Polymer-matrix composites consist of glass, carbon, or other high-strength fibers in a thermoset or thermoplastic resin. The resulting materials are strong, stiff, and corrosion resistant. PMCs adopt flat, gently curved, or sharply sculpted contours with ease, providing manufacturers with design flexibility. In addition, composites offer the opportunity for parts consolidation and lower assembly costs.

Polymer-matrix composites provide a stiff, lightweight alternative to steel, aluminum, and traditional materials such as wood. Currently, composites find use in a broad range of applications.

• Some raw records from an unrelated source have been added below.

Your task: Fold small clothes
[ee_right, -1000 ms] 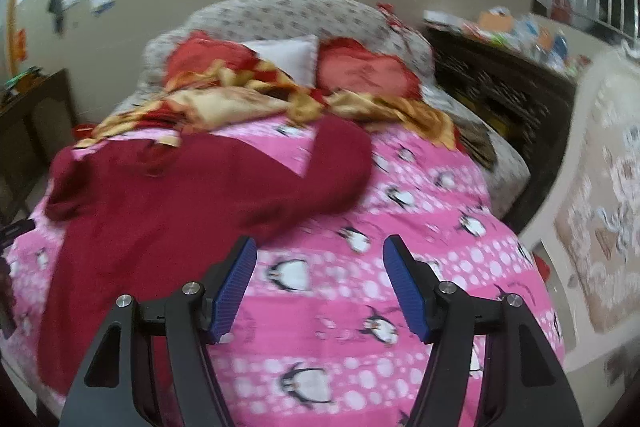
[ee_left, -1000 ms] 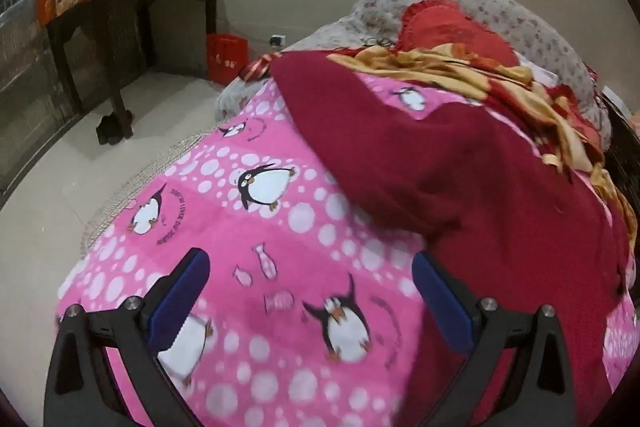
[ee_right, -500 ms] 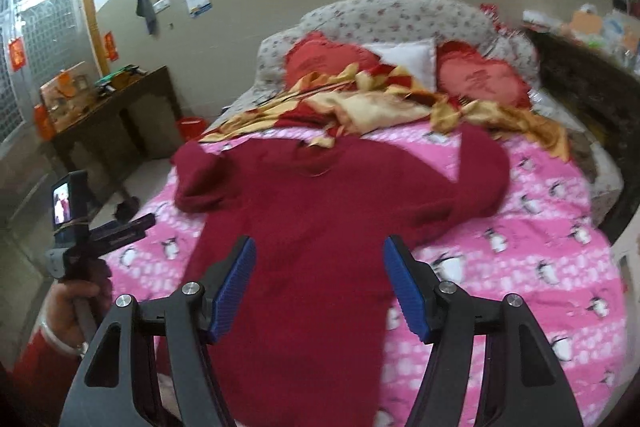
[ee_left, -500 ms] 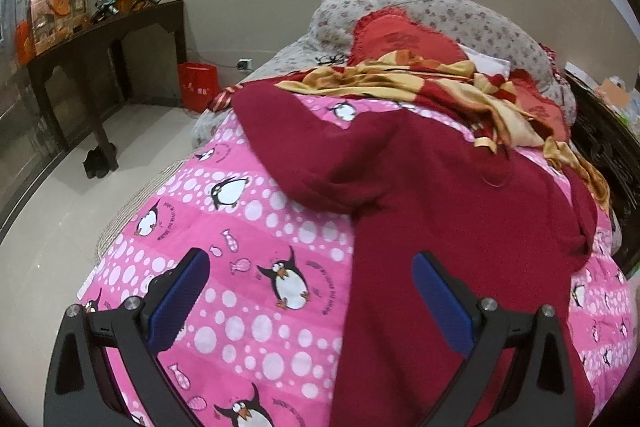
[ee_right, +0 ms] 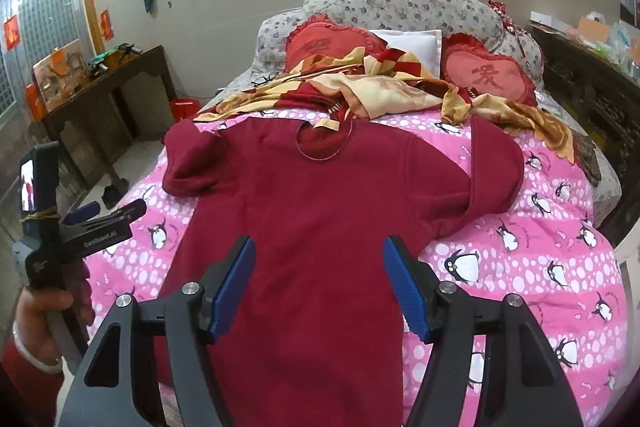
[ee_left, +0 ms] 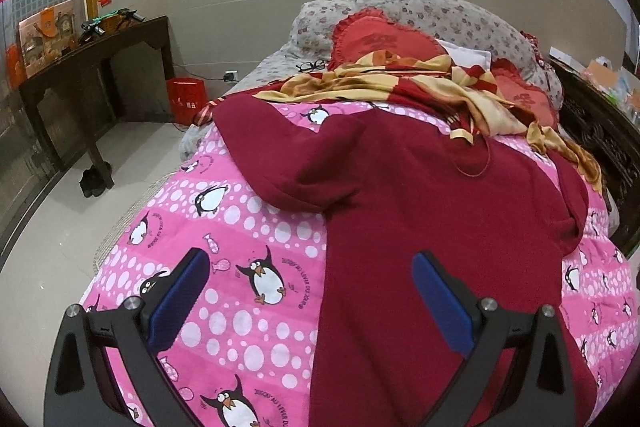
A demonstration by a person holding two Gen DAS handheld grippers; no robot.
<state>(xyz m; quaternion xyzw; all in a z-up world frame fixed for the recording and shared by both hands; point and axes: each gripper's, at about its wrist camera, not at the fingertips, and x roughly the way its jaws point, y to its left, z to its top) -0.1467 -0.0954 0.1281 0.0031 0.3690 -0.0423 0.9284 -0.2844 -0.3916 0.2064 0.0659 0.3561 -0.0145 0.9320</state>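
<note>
Dark red fleece-like top lies flat, front up, on the pink penguin quilt of the bed, neck toward the pillows, both sleeves doubled back at the shoulders. Looks soft, limp and light, thick knit with a matte nap, not slippery; probably drapes and sags when lifted, so best pinched at a sleeve cuff or a hem corner, through one layer. Left tongs spread wide, empty, hovering over the garment's left edge and quilt. Right tongs also wide apart, empty, above the lower body of the top. Crumpled red-gold blanket just touches the collar.
</note>
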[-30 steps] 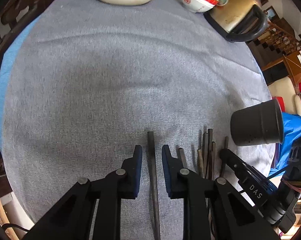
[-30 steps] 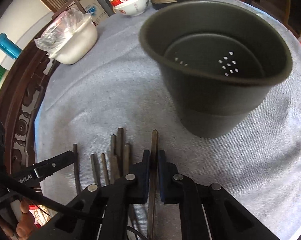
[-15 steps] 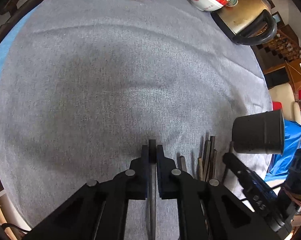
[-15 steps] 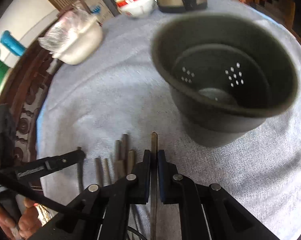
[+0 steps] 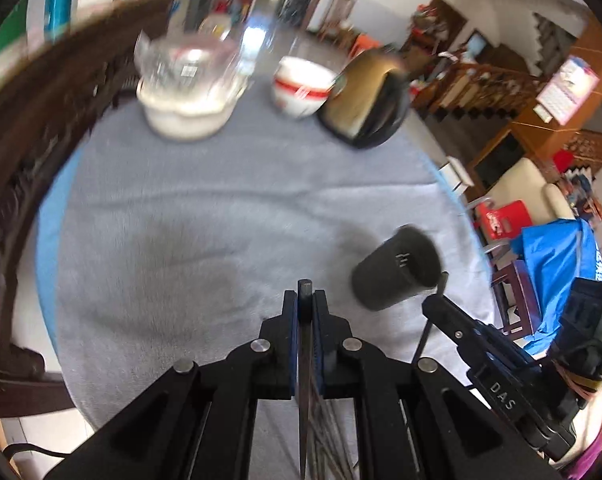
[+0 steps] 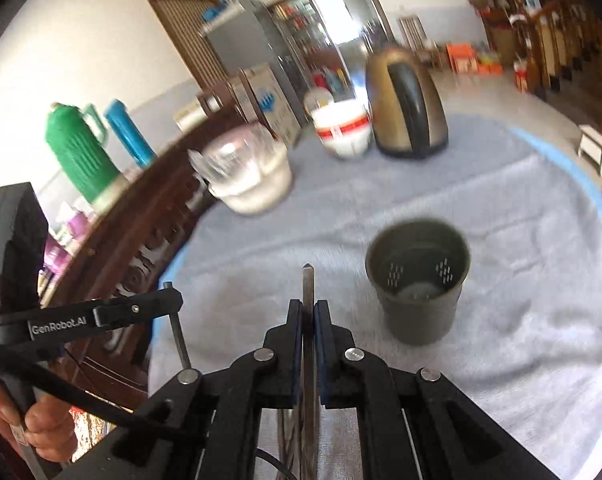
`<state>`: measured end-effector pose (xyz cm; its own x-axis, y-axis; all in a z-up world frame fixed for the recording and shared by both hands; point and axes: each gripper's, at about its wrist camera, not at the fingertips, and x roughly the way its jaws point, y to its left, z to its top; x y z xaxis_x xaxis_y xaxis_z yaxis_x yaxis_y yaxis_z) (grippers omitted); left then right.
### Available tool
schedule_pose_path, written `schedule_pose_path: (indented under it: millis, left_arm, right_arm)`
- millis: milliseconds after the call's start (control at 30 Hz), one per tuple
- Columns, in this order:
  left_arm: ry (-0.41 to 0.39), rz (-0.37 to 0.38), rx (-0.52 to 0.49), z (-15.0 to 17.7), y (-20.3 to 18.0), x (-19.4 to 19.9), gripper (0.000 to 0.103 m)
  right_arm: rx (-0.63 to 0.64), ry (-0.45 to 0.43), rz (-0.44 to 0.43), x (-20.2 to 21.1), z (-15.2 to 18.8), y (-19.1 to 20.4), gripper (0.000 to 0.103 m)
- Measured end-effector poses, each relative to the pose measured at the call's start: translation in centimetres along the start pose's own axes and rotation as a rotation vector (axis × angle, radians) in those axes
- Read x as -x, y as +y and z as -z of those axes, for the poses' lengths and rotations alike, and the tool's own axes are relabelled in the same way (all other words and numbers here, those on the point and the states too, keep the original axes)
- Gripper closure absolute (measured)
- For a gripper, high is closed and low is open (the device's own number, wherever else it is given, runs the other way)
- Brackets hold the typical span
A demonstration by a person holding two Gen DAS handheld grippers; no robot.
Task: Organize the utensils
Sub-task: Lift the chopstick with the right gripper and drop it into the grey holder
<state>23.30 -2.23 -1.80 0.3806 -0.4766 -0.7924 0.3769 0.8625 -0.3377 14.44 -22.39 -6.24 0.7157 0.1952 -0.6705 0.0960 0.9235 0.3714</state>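
I'm holding one chopstick (image 5: 304,312) in left tongs (image 5: 304,300), another chopstick (image 6: 308,300) in right tongs (image 6: 308,312); thin, stiff, light, probably slippery, so I'm pinching near the top ends.

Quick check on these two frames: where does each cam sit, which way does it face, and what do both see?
Left wrist: on the left gripper, facing forward-down over the grey cloth; own jaws shut on a chopstick; right gripper at its right.
Right wrist: on the right gripper, facing forward-down; jaws shut on a chopstick; left gripper and a hand at its left.
Shared: dark holder, kettle, red-banded bowl.
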Motion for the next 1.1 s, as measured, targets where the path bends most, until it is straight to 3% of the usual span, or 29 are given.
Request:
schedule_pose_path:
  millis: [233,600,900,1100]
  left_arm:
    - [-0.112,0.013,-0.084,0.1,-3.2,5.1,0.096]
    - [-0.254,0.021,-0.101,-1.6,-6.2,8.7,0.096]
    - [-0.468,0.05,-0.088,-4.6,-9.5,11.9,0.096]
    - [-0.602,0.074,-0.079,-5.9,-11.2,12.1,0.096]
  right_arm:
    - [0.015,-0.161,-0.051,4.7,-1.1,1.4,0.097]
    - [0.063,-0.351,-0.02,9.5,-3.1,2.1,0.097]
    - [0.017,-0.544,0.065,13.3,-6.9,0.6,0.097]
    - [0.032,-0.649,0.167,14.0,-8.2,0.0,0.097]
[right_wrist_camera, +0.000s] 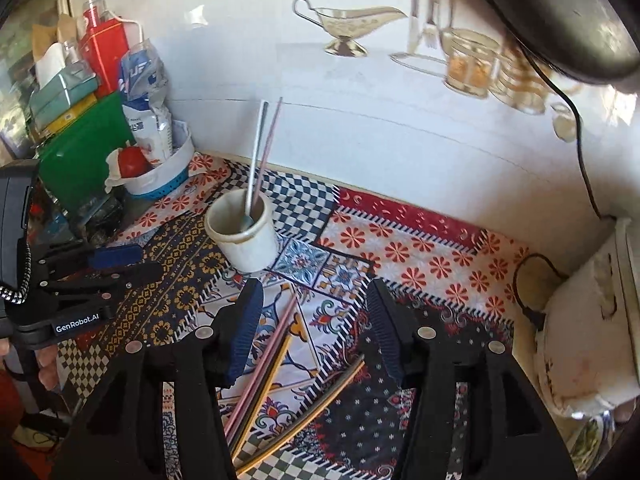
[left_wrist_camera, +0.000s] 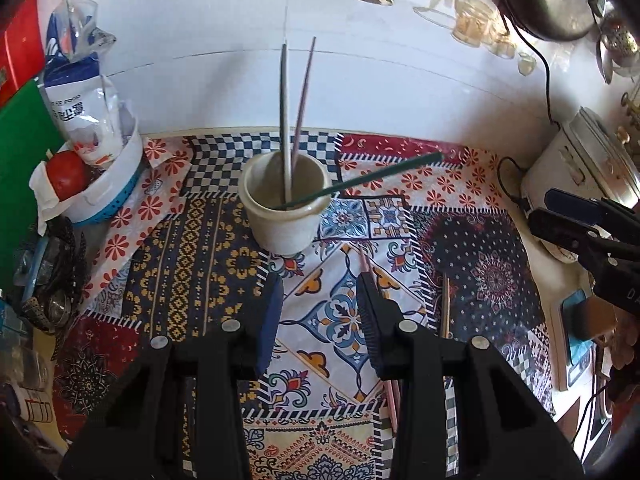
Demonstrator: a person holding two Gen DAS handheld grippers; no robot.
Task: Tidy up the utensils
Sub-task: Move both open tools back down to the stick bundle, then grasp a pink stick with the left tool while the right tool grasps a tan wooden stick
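Patchwork-patterned cloth (left_wrist_camera: 192, 248) covers the counter, backed by a white tiled wall (left_wrist_camera: 208, 20) printed with a gravy boat. At the far left a white basket (left_wrist_camera: 108, 184) holds a red tomato (left_wrist_camera: 68, 174) and a plastic bag. Near the middle of the cloth stands a cream ceramic cup (left_wrist_camera: 282, 208), upright, holding 3 utensils: a grey stick (left_wrist_camera: 285, 120) and a pink stick (left_wrist_camera: 303, 96) leaning toward the wall, and a dark green stick (left_wrist_camera: 376, 178) slanting low over the rim to the right. Several loose chopsticks (right_wrist_camera: 260, 376) lie flat on the cloth in front of the cup. Left gripper (left_wrist_camera: 320, 308) hovers just before the cup, jaws spread, holding nothing. Right gripper (right_wrist_camera: 316, 320) hangs above the loose chopsticks, jaws likewise spread and empty.
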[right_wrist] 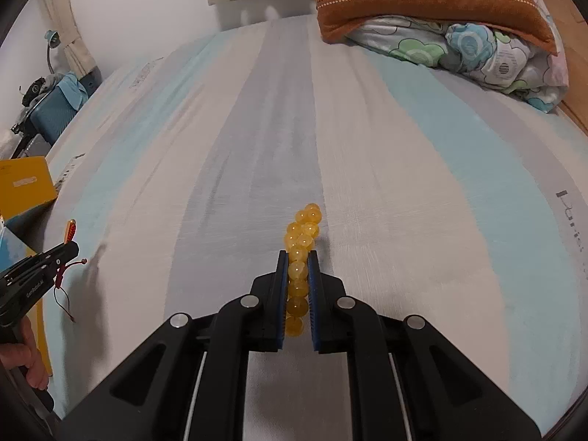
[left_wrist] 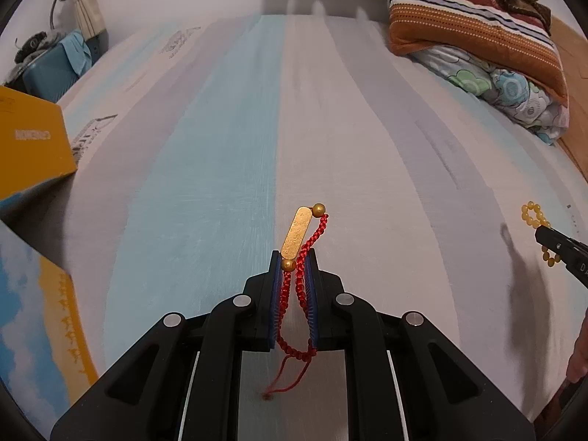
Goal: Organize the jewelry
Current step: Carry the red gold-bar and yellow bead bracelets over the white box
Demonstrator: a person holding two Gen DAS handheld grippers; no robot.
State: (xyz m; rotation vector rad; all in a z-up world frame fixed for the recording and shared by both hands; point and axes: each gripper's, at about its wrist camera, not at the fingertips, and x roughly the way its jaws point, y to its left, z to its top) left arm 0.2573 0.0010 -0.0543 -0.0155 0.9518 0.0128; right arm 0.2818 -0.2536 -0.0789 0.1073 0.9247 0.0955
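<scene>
Jaws on my left gripper (left_wrist: 294,257) are pinched nearly together on the red cord bracelet (left_wrist: 302,257). Its two braided strands run down between the blue pads, the flat gold bar (left_wrist: 297,231) and its two gold beads stick out past the fingertips, and the loose red tail hangs below over the striped bedsheet (left_wrist: 220,147). My right gripper (right_wrist: 297,255) is likewise squeezed almost closed, on the yellow bead bracelet (right_wrist: 299,257): a column of amber beads sits between its pads and a bunched few poke out beyond the tips. Both bracelets are lifted clear of the sheet, each gripper showing at the edge of the other's view, well apart. A yellow box (left_wrist: 29,139) lies to my left at the bed's edge, and folded blankets (right_wrist: 433,3) are piled at the far right.
</scene>
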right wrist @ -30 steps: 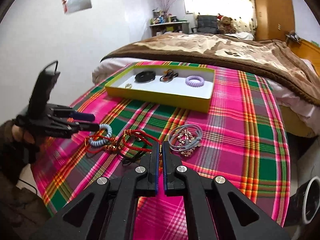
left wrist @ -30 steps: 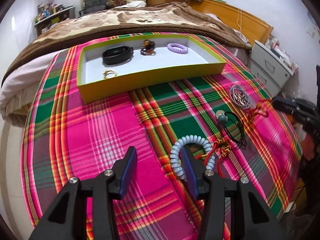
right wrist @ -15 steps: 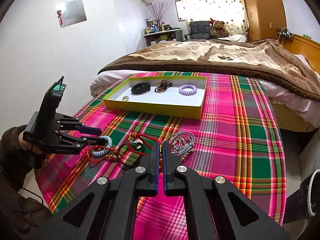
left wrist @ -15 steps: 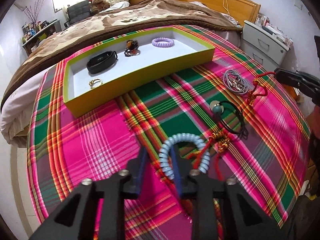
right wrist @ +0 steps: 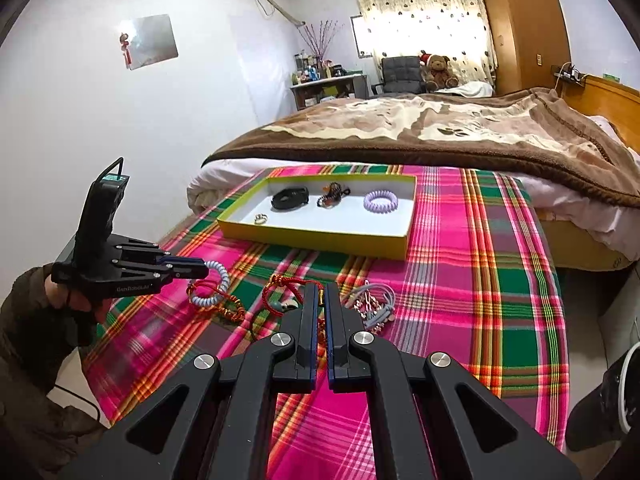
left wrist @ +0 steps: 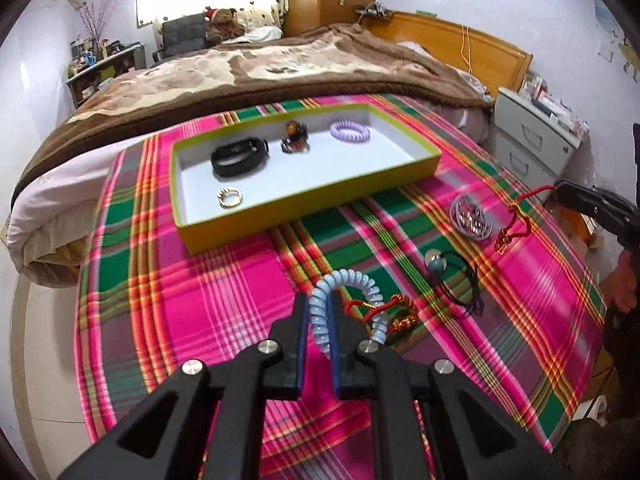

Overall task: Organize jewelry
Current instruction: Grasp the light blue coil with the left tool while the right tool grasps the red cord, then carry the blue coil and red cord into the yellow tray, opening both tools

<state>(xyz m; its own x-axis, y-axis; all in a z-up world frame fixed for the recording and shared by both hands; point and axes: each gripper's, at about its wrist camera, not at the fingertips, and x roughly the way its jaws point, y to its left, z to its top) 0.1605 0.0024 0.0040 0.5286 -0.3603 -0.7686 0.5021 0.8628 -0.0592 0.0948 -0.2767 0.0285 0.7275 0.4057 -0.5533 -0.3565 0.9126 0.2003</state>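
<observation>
The left gripper (left wrist: 319,312) pinches a pale blue coiled plastic bracelet (left wrist: 348,304) above the plaid cloth (left wrist: 192,292), likely bound for the yellow-rimmed white tray (left wrist: 312,204), while the right gripper (right wrist: 319,300) clamps a red cord bracelet (right wrist: 288,284).

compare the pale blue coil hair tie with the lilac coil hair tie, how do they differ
The pale blue spiral coil hair tie is pinched between the fingers of the left hand-held gripper and squeezed into a long loop; the lilac spiral coil hair tie lies free and round. The blue one is over the plaid cloth, tangled with a red cord; the lilac one lies inside the yellow-green tray. Both are plastic spiral coils.
</observation>
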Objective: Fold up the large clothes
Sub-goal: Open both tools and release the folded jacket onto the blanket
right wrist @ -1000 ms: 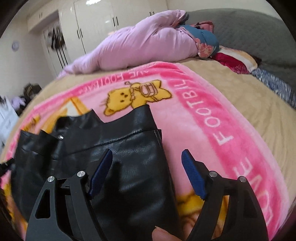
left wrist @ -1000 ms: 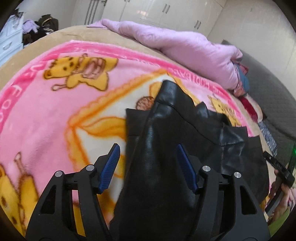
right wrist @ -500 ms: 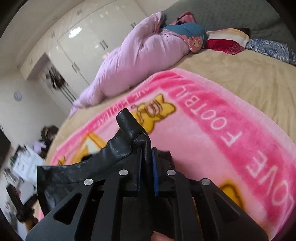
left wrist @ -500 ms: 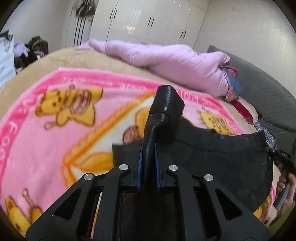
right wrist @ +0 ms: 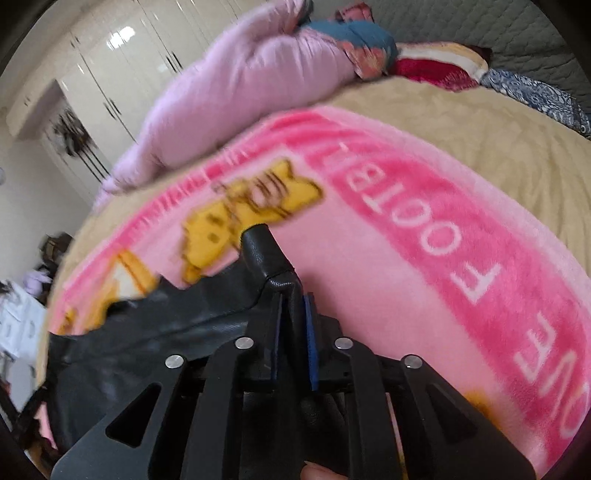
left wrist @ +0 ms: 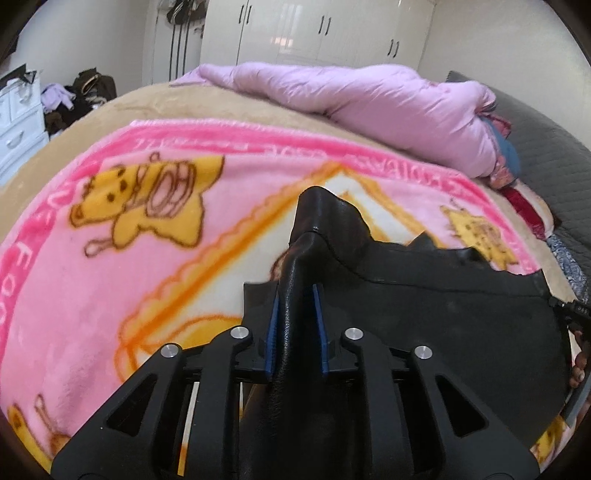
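A black leather garment [left wrist: 424,306] hangs stretched between my two grippers above a pink cartoon blanket [left wrist: 110,258] on the bed. My left gripper [left wrist: 295,291] is shut on one corner of the garment, which sticks up past the blue pads [left wrist: 272,328]. My right gripper [right wrist: 293,299] is shut on the other corner of the garment [right wrist: 155,343]; the right gripper also shows at the right edge of the left wrist view [left wrist: 569,310]. The garment's lower part is hidden behind the gripper bodies.
A lilac duvet [left wrist: 369,96] lies along the far side of the bed, with coloured pillows [right wrist: 436,66] and a grey headboard [left wrist: 546,147] to the right. White wardrobes [left wrist: 314,33] stand behind. A white drawer unit [left wrist: 18,122] and piled clothes stand left.
A second ago both grippers were open over the garment lying on the blanket. Both shut on its corners and lifted it; now it hangs raised and spread between them.
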Action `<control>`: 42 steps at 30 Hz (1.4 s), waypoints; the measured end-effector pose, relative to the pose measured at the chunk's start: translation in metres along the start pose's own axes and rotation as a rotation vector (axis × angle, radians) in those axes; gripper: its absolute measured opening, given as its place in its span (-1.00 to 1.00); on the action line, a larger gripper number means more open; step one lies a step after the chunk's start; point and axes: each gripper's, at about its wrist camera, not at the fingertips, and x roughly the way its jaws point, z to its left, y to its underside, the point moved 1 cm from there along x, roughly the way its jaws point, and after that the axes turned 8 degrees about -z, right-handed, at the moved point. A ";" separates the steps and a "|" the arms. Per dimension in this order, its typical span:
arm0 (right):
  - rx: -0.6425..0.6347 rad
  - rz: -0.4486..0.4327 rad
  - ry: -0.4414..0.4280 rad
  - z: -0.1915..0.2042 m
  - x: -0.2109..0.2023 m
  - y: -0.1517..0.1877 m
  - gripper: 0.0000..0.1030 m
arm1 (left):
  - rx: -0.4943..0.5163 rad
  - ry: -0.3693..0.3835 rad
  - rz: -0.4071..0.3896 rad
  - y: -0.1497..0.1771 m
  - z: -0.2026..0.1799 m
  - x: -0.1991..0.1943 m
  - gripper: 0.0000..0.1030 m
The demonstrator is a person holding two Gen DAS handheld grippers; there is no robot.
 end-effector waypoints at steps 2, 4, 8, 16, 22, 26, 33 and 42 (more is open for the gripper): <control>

In the aerospace, automotive, rail, and bus sectors, their light weight leads to lower fuel consumption. Their resistance to corrosion enables their use in marine, construction, and infrastructure applications, including piping and storage tanks. Composites' lightweight strength and vibration-damping properties protect athletes from tennis elbow and allow fishermen to cast with increased accuracy. In addition, polymer-matrix composites are the materials of choice for wind-turbine blades.

Composites continue to make steady progress in new as well as established applications. In the aerospace industry, the current emphasis on fuel efficiency favors the use of PMCs instead of aluminum; in addition, a new class of aircraft—microjets—makes extensive use of lightweight composites. In the automotive industry, manufacturers are recognizing the advantages of weight reduction, parts consolidation, and design freedom that PMCs afford. In the energy sector, the growing use of wind energy has led to increased demand for PMC turbine blades. Despite lingering concerns about the materials' recyclability (an important factor in automotive markets), the outlook for PMCs is bright.